## WHAT IS BEING ASKED
Stopping at the line that holds "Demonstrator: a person", repeat the lines below exactly, starting from the very first and including that final line.

Segment Start: MATERIAL FOR THIS EXERCISE

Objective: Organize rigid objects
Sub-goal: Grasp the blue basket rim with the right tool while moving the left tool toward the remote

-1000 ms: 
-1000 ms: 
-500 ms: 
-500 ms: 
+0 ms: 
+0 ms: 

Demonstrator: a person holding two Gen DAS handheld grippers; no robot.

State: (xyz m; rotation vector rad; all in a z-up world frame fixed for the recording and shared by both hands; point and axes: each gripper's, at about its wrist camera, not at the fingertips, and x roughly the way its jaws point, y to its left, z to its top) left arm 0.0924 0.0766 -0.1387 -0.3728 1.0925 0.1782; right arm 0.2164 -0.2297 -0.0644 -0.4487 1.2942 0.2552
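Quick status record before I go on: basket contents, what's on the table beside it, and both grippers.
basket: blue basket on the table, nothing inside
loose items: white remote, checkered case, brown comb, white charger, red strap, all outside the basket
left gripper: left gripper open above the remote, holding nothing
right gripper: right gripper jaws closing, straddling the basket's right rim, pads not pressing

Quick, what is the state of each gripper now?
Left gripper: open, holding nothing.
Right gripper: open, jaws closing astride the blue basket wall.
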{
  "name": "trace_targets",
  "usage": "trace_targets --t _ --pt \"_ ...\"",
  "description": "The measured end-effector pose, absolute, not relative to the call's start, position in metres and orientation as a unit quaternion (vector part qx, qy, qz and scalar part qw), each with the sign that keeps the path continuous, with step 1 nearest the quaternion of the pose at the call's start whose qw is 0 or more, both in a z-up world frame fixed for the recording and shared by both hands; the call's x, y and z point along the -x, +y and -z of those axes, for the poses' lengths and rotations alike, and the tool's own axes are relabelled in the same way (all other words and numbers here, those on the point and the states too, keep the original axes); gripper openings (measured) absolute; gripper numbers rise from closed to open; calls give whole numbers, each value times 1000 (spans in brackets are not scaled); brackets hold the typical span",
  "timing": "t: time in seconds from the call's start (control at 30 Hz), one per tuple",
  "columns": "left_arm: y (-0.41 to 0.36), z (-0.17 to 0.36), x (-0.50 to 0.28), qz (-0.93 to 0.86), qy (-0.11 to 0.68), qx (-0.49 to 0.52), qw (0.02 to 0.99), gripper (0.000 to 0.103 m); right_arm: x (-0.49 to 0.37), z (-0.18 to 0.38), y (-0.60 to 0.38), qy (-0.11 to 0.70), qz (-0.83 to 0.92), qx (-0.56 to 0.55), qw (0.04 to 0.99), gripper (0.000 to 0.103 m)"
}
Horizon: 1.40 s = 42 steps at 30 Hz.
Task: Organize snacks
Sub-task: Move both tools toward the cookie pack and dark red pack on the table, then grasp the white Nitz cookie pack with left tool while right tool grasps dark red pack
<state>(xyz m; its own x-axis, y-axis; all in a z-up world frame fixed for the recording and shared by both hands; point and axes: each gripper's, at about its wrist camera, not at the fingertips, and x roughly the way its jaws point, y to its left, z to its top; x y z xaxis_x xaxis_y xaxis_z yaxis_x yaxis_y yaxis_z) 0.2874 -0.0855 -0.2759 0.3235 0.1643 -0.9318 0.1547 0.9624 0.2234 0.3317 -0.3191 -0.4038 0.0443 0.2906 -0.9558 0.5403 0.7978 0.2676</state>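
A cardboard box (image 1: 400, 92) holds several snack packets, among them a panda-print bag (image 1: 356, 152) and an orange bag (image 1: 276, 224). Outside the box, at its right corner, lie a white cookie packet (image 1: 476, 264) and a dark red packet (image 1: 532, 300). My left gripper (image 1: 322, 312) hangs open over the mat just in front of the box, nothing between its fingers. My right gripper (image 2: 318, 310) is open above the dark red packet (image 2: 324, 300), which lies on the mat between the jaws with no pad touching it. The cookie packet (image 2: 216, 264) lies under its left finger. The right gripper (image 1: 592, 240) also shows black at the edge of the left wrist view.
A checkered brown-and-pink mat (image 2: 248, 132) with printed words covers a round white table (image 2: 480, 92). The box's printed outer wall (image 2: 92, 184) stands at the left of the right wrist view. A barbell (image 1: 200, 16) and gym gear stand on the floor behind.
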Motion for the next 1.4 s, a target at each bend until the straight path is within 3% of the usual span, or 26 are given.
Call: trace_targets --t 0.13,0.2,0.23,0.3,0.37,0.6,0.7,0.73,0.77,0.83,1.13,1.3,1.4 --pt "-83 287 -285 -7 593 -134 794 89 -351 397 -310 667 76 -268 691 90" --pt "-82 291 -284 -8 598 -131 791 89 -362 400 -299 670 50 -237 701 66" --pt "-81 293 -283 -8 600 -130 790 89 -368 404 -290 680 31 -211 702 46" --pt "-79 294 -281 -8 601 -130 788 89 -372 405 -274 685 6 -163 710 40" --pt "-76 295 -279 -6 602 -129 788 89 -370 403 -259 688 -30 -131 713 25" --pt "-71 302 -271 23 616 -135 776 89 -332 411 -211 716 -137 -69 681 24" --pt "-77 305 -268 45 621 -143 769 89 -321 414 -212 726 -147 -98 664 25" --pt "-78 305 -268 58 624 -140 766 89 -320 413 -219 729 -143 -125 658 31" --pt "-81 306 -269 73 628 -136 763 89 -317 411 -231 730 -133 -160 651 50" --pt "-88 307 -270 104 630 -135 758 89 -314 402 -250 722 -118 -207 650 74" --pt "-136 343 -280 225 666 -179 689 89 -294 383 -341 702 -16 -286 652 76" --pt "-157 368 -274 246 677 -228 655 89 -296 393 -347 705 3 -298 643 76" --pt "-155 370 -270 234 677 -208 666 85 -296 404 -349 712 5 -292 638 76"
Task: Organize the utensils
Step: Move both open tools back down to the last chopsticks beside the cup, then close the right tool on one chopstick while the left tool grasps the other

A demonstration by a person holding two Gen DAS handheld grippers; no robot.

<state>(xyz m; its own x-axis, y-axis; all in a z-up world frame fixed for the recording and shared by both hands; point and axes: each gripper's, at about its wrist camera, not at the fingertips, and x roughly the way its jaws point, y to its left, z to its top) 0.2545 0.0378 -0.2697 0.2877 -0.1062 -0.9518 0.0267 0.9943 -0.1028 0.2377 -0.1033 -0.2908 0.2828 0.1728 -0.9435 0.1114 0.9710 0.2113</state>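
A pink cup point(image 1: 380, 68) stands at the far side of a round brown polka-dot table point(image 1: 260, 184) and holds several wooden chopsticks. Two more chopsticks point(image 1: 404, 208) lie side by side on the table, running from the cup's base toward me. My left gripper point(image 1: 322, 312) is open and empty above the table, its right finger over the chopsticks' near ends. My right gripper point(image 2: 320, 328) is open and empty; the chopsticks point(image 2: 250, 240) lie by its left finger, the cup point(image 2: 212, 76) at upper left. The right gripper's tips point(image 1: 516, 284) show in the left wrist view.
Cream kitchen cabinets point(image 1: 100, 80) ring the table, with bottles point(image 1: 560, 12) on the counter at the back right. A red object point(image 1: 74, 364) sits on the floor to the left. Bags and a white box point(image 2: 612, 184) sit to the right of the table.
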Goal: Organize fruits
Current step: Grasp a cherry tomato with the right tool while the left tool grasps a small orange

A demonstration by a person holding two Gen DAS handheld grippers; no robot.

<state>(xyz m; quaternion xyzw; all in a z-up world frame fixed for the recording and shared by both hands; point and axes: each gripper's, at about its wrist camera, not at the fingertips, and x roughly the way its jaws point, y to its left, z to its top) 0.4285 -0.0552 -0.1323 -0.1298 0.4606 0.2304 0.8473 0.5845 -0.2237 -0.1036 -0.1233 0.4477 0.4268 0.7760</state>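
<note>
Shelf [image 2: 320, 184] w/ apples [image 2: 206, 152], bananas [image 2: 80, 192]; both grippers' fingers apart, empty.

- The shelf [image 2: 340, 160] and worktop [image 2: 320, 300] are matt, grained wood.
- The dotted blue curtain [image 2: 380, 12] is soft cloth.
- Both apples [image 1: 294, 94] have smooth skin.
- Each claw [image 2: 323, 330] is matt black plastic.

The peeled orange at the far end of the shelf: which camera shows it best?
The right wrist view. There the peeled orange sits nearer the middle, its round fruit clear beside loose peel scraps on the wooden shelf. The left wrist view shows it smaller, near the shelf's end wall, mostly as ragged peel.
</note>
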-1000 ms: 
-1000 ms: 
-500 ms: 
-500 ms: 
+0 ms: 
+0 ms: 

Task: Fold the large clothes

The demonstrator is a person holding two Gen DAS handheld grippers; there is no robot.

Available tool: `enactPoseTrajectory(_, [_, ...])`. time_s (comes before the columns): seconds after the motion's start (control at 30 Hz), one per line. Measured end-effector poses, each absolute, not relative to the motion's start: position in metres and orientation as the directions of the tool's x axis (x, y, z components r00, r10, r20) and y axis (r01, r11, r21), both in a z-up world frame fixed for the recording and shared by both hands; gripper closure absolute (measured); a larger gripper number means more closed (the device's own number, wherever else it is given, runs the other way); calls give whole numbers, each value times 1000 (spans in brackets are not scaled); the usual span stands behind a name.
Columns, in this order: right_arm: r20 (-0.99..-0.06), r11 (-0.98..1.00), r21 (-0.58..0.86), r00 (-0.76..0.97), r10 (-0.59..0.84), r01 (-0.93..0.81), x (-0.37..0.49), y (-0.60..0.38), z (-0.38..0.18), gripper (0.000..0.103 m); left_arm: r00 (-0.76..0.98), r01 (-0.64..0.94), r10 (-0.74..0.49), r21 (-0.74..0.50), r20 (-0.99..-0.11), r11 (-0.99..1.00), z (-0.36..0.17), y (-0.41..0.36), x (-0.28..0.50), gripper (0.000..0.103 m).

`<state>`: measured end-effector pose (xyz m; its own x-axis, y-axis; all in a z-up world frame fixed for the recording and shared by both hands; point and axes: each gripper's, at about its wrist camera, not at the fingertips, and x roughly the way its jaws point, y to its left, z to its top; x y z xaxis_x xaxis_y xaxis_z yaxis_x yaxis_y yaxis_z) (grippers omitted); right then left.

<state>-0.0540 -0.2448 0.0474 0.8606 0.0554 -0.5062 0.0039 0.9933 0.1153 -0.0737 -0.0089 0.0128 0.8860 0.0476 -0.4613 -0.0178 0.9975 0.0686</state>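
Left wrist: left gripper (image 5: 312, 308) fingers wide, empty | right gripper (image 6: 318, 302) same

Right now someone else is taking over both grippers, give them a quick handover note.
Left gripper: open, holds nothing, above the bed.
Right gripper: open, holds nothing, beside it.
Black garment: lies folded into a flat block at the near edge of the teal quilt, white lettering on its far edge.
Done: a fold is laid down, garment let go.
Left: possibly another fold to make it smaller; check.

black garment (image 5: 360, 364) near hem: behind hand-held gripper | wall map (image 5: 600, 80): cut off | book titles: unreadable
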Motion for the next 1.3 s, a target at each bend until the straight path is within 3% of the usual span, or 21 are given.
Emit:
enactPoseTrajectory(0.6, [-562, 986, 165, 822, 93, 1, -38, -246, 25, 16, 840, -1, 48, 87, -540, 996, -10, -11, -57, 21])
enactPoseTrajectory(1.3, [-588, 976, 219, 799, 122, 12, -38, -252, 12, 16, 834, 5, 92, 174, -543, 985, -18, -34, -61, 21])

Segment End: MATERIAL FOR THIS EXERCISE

## EXERCISE OUTPUT
Objective: Organize rigid objects
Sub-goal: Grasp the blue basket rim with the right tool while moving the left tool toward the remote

-1000 ms: 
-1000 ms: 
-500 ms: 
-500 ms: 
+0 ms: 
+0 ms: 

Demonstrator: a person holding two Gen DAS handheld grippers; no robot.

No further output will be produced for this exercise.